The economic debates we hear between the right and left today tend to be wars of words based on unscientific suppositions, or statements of faith. Thus, the battles between economic ideologies that often underpin the rhetoric of Republican and Democratic candidates tend to reflect the type of belief we would call “primitive religion” if it were a discussion of some other aspect of human life. Both statements that “an invisible hand of the market can bring happiness to all” and “government redistribution can bring happiness to all” are suppositions that contain an element of magic akin to the common religious belief that “if you are faithful to scripture, God will bless you.”

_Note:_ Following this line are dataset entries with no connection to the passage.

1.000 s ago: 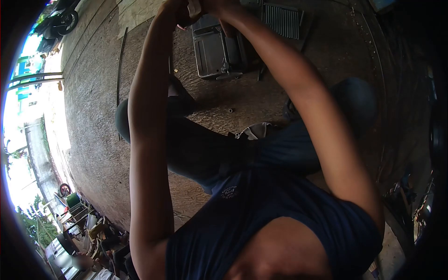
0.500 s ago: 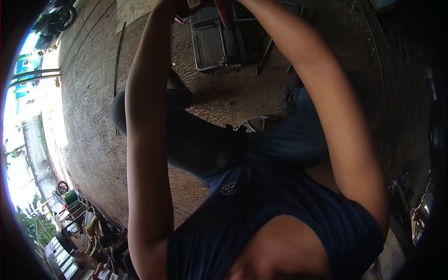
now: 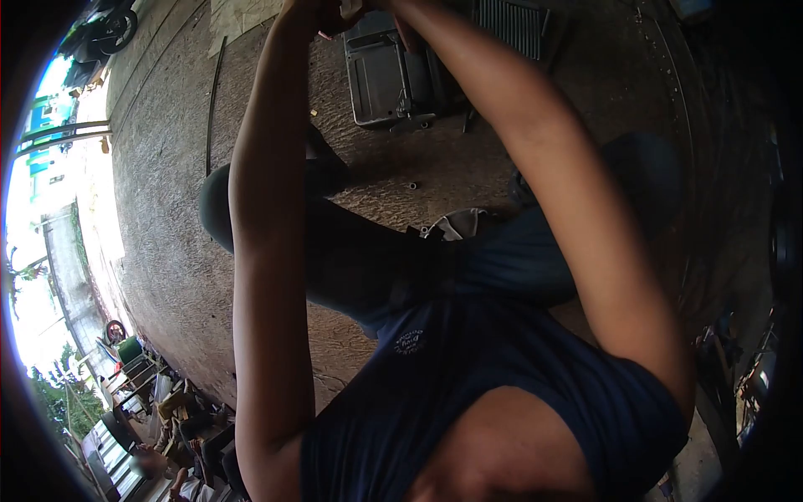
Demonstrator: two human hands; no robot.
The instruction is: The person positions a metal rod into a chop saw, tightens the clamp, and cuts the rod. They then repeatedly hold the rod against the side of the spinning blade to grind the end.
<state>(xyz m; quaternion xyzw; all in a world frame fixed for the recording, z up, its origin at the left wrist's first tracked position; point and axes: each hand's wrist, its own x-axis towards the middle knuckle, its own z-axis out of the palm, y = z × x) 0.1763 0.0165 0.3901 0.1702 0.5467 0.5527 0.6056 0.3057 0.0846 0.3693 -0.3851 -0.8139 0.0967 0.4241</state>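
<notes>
Both forearms reach up to the top edge. My left hand [image 3: 333,18] is partly in view there, its fingers curled; what they hold, if anything, I cannot make out. Right beside it, my right hand [image 3: 382,3] is mostly cut off by the edge and its fingers are hidden. Just below the hands a dark metal-framed panel [image 3: 375,79] lies on the ground, with a rod and small fittings along it. A reddish bar [image 3: 407,35] shows next to my right forearm.
A ribbed dark panel [image 3: 512,27] lies at the top right. A small ring [image 3: 413,186] and a metal part [image 3: 460,224] are near my legs. A thin rod [image 3: 215,105] lies on the rough ground at left. People [image 3: 188,477] sit at the lower left.
My right forearm has swung left and the hands are closer together at the top edge. More of the ribbed panel shows. The pale thing between the hands is less visible.
</notes>
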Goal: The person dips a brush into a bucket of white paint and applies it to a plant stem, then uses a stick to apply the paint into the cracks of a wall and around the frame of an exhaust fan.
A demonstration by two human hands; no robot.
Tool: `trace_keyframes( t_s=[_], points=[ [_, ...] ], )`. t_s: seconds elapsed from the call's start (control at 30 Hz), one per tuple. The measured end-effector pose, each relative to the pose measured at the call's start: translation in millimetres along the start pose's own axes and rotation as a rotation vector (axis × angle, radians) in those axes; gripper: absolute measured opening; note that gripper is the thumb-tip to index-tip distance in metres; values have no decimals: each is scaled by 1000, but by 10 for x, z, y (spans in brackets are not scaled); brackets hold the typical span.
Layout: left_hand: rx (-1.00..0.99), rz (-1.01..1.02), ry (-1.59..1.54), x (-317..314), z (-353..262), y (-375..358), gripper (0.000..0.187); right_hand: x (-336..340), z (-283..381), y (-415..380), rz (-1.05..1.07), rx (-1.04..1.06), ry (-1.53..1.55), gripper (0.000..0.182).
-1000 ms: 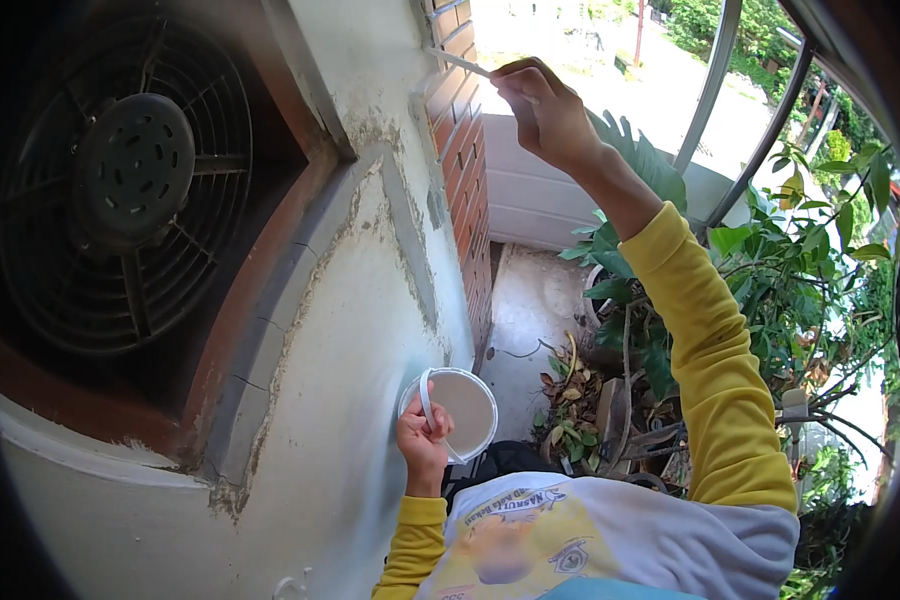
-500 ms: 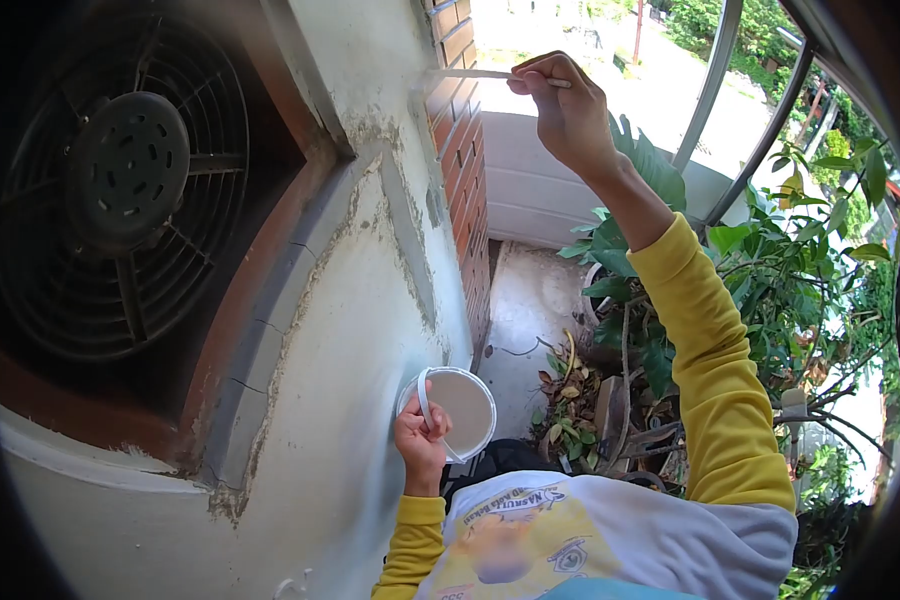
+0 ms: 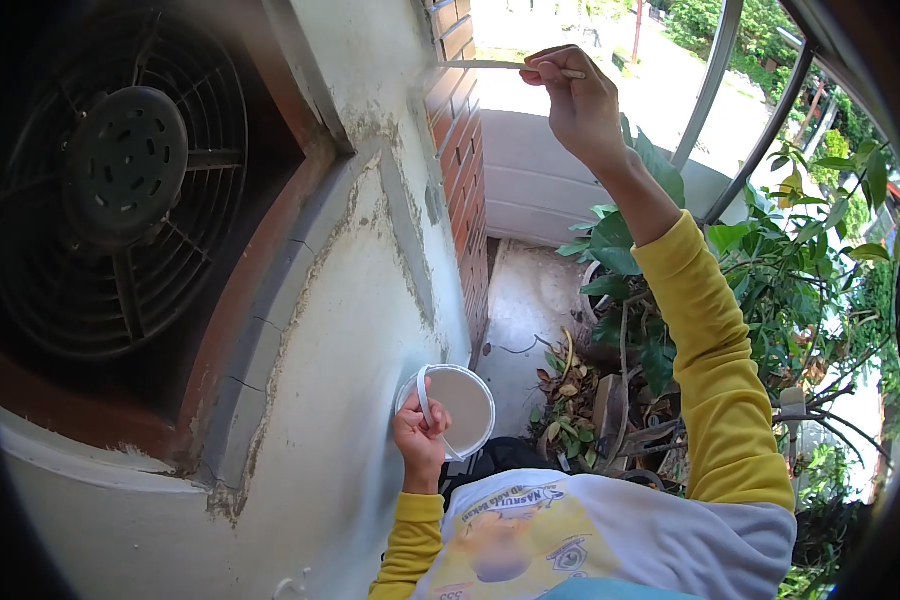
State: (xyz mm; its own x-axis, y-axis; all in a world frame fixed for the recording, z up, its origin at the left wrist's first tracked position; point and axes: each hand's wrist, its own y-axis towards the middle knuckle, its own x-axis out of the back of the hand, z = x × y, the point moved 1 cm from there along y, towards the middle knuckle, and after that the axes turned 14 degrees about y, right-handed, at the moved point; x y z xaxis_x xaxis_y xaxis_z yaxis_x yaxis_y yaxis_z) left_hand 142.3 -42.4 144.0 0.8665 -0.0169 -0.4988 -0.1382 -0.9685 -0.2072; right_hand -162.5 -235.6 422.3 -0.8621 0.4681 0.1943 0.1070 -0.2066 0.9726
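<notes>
My left hand (image 3: 422,430) is closed around the handle of a white bucket (image 3: 482,405), which hangs beside the wall with a pale, greyish content inside. Raised high at the top centre, my right hand (image 3: 580,100) grips a thin, light-coloured tool (image 3: 490,65) by its short handle. The tool is seen edge-on and points left, its far end at or near the wall (image 3: 370,60) by the brick edge. Whether it touches the wall cannot be made out.
A large round fan (image 3: 125,165) sits in a brown frame at the left. Red bricks (image 3: 465,170) edge the wall. Potted plants (image 3: 770,260) and dry leaves (image 3: 568,400) are at the right, below metal railings (image 3: 712,80).
My right hand has moved slightly up and to the right with the tool. My left hand and the bucket have barely shifted.
</notes>
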Motion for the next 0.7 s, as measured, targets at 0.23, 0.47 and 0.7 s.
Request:
trace_keyframes(
  t_s=[0.23,0.47,0.7],
  points=[
    [9,12,-13,-13,-20,-7,56,-16,105,-23,34,7,37,2],
    [9,11,-11,-24,-28,-17,55,32,448,-88,86,101,81,5],
    [10,8,15,-44,-30,-30,55,79,270,15,-22,77,66,5]
  ],
)
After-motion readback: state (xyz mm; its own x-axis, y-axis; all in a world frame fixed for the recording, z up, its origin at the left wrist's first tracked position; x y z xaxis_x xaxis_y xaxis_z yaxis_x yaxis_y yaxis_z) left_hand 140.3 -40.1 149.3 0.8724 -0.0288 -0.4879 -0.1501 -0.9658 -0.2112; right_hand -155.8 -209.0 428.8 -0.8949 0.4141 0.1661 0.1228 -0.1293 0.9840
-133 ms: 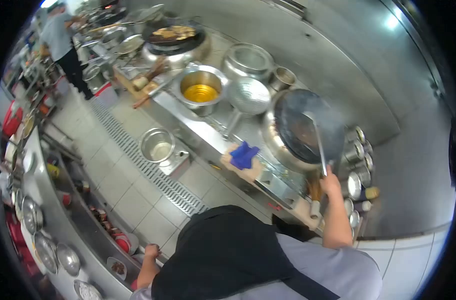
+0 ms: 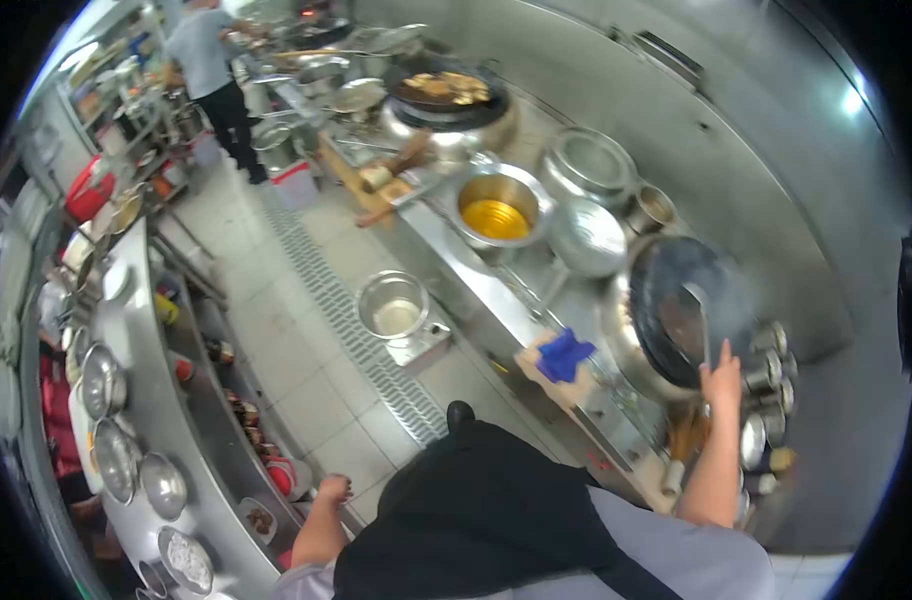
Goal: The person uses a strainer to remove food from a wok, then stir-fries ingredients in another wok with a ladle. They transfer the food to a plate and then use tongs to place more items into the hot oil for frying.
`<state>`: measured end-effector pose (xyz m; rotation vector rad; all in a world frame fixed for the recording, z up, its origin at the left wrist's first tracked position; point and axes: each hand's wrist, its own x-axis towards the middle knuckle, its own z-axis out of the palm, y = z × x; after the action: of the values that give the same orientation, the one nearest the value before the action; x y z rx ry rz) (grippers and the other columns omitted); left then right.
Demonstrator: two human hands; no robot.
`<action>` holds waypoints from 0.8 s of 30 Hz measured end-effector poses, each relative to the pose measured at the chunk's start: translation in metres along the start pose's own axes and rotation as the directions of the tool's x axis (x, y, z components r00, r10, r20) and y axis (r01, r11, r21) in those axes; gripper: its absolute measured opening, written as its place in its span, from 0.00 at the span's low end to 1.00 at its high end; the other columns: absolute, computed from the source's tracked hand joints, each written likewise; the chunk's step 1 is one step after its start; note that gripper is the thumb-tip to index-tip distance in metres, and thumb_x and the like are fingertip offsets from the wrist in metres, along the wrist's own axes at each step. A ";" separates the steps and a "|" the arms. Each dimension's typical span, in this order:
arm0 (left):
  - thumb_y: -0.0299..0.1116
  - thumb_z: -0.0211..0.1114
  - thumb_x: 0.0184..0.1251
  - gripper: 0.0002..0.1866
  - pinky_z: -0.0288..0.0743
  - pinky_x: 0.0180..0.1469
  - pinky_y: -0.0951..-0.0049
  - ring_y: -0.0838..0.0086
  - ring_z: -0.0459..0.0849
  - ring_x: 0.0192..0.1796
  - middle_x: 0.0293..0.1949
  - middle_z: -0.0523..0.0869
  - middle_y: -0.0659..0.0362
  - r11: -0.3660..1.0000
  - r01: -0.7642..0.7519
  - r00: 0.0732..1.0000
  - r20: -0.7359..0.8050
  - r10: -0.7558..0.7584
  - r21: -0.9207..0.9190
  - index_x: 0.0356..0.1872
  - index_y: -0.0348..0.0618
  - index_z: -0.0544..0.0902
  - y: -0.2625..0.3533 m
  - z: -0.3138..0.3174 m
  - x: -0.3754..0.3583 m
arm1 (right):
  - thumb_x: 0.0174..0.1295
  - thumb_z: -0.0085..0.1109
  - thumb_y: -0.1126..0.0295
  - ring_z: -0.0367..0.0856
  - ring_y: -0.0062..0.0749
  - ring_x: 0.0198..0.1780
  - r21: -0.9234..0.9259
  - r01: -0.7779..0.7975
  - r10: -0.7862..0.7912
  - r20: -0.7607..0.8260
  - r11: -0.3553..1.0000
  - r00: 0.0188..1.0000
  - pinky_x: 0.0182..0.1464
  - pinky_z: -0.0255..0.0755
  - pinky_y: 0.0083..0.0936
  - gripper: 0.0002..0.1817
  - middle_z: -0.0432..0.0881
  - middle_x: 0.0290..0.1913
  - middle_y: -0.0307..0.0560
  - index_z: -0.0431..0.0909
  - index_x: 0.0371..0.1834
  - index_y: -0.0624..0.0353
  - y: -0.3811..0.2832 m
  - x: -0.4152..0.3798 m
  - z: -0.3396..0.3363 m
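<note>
My right hand (image 2: pixel 720 383) is closed round the handle of a metal ladle (image 2: pixel 705 318), one finger stretched along it. The ladle's head dips into a dark wok (image 2: pixel 666 275) that gives off smoke or steam; whatever lies at its bottom is blurred. Low at my left side, my left hand (image 2: pixel 334 488) is loosely curled, and nothing shows in it. It is nearest to the steel counter with shelves (image 2: pixel 166 350). A blue cloth (image 2: pixel 564 355) lies on the stove's front edge, left of the wok.
On the stove stand a pot of yellow liquid (image 2: pixel 495 218), a perforated strainer (image 2: pixel 587 238) and another wok with food (image 2: pixel 444 90). A pot on a small stand (image 2: pixel 393 305) is on the floor beside a drain grating (image 2: pixel 341 305). A co-worker (image 2: pixel 211 70) stands farther back.
The view has swung left, so the stove and counter appear farther right and lower. My right hand still grips the ladle in the wok. A dark shoe tip now shows beyond the apron.
</note>
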<state>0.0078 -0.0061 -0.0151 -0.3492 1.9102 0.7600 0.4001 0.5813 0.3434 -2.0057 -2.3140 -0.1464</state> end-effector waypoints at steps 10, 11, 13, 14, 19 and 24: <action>0.33 0.57 0.57 0.22 0.77 0.40 0.69 0.67 0.86 0.37 0.40 0.84 0.50 0.930 -0.360 0.911 -0.242 0.333 -0.077 0.53 0.34 0.76 0.129 -0.072 -0.003 | 0.62 0.58 0.73 0.79 0.24 0.33 0.954 0.025 -0.831 0.247 0.299 0.498 0.37 0.74 0.21 0.27 0.79 0.35 0.42 0.65 0.66 0.61 -0.306 0.068 -0.041; 0.33 0.57 0.57 0.22 0.77 0.40 0.69 0.67 0.86 0.37 0.40 0.84 0.50 0.932 -0.344 0.913 -0.272 0.304 -0.112 0.53 0.34 0.76 0.116 -0.078 -0.001 | 0.62 0.58 0.73 0.79 0.24 0.33 0.962 -0.007 -0.865 0.249 0.274 0.435 0.37 0.75 0.21 0.27 0.80 0.35 0.43 0.65 0.66 0.61 -0.339 0.070 -0.030; 0.34 0.58 0.56 0.22 0.77 0.43 0.70 0.68 0.86 0.38 0.38 0.85 0.46 0.980 -0.197 0.933 -0.309 0.183 -0.014 0.52 0.35 0.77 0.085 -0.089 0.009 | 0.64 0.56 0.71 0.80 0.25 0.31 0.951 0.014 -0.904 0.290 0.310 0.312 0.36 0.76 0.22 0.25 0.81 0.35 0.44 0.66 0.65 0.63 -0.405 0.067 -0.006; 0.33 0.58 0.54 0.21 0.77 0.46 0.68 0.65 0.87 0.42 0.38 0.86 0.45 0.985 -0.139 0.927 -0.363 0.094 -0.100 0.50 0.37 0.80 0.070 -0.089 0.008 | 0.64 0.56 0.71 0.80 0.25 0.31 0.944 0.074 -0.932 0.302 0.322 0.202 0.36 0.76 0.22 0.25 0.81 0.35 0.44 0.66 0.64 0.63 -0.437 0.061 0.002; 0.38 0.58 0.52 0.17 0.78 0.47 0.61 0.55 0.84 0.47 0.40 0.86 0.48 0.768 -0.018 0.960 -0.203 0.192 0.641 0.41 0.42 0.85 -0.043 -0.059 -0.005 | 0.63 0.58 0.65 0.80 0.23 0.33 0.904 0.046 -0.867 0.422 0.426 -0.263 0.37 0.76 0.21 0.26 0.82 0.36 0.44 0.68 0.63 0.62 -0.571 -0.013 0.060; 0.37 0.61 0.54 0.16 0.80 0.41 0.63 0.62 0.86 0.37 0.31 0.86 0.51 0.745 -0.233 0.908 0.413 -0.063 0.625 0.43 0.44 0.84 -0.097 -0.014 0.053 | 0.64 0.57 0.65 0.80 0.24 0.37 0.874 0.312 -0.688 0.486 0.373 -0.539 0.41 0.75 0.22 0.25 0.81 0.36 0.44 0.68 0.63 0.63 -0.677 -0.100 0.084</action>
<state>0.0266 -0.0839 -0.0921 0.3377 1.6589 0.1359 -0.2557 0.3983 0.2333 0.3655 -3.3131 2.3015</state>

The Book of Job in the Old Testament is about a faithful man who suffered afflictions, not blessings. The Holocaust is another example of a people faithful to scripture not being protected by their God. Similarly, poverty in the West serves as evidence that a free market economic system does not automatically lead to the happiness of all who live under it. And, the collapse of communism in the USSR is evidence that government allocation of economic resources leads to economic collapse and misery. It is time to move beyond the naïve rhetoric of our inherited economic dogmas and attempt to understand why they rely on a lot of magic and how the scientific study of human economic nature can lead to better solutions.
The Invisible Hand
In the debates between left and right, free marketers on the right often cite Adam Smith and his “invisible hand” of the market, while socialists on the left consider the invisible hand to be an article of faith. The socialists are right. The term “invisible hand” is a non-scientific name given by Smith to explain a phenomenon he observed. Like the idea “the tree god makes the wind blow,” this type of supposition is a label attached to an observed phenomenon to describe human experience and observation without scientific explanation.
What Smith referred to as the invisible hand has been studied scientifically by psychologists and economists who understand that, in competitive market environments, human beings pursuing their own ends are forced to serve others or starve. In a free market transaction, the seller has to provide something to the buyer that he is willing to pay for, and both buyer and seller “win.”